§ **Directions**
The expected answer is the full listing, repeated exactly and free of images.

§ **Given information**
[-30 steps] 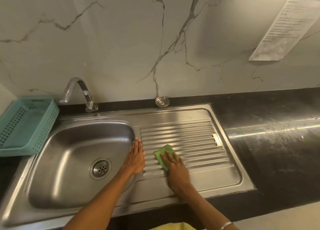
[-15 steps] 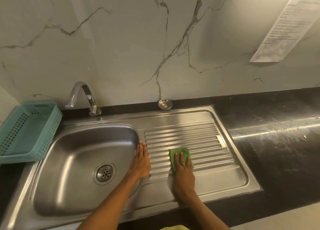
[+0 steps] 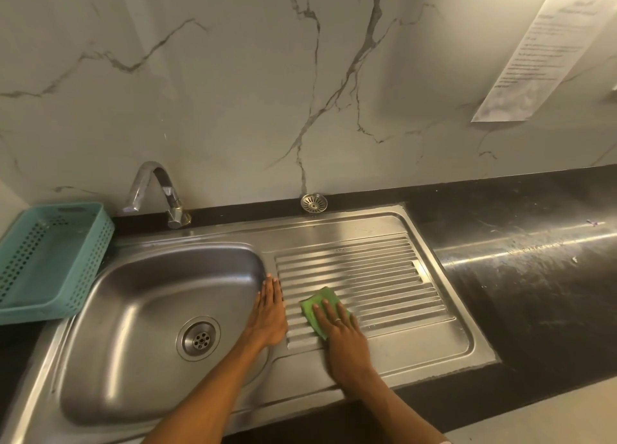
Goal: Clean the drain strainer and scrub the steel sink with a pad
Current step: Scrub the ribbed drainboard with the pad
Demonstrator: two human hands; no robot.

§ **Output of the task**
[-30 steps] 
[-15 steps] 
[+0 steps] 
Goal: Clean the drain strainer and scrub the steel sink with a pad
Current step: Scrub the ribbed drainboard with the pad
Demonstrator: two human hands; no robot.

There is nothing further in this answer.